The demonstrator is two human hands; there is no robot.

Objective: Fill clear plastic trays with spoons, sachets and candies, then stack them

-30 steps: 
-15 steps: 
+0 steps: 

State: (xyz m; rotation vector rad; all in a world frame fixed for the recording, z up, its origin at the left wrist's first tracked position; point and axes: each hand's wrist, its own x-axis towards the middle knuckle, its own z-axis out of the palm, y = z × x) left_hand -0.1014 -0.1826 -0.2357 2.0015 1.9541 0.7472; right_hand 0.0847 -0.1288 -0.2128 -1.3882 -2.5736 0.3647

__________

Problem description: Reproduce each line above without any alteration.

Your response:
The demonstrator is two human hands; there is no robot.

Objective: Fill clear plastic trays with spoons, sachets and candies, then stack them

-30 steps: 
-15 steps: 
+0 steps: 

State: (xyz m; rotation vector rad; all in a world frame fixed for the recording, z up, its origin at the left wrist's first tracked position; point and axes: each hand's wrist, its own x-axis towards the middle knuckle, its own z-axis out of the palm, y = z × x) left_hand -0.1014 -0.1826 -0.2357 2.0015 1.9541 0.7472; right_hand 0.0847 -0.1288 -0.2128 -1.3882 -2.5736 0.3647

That finishes the answer to the exercise.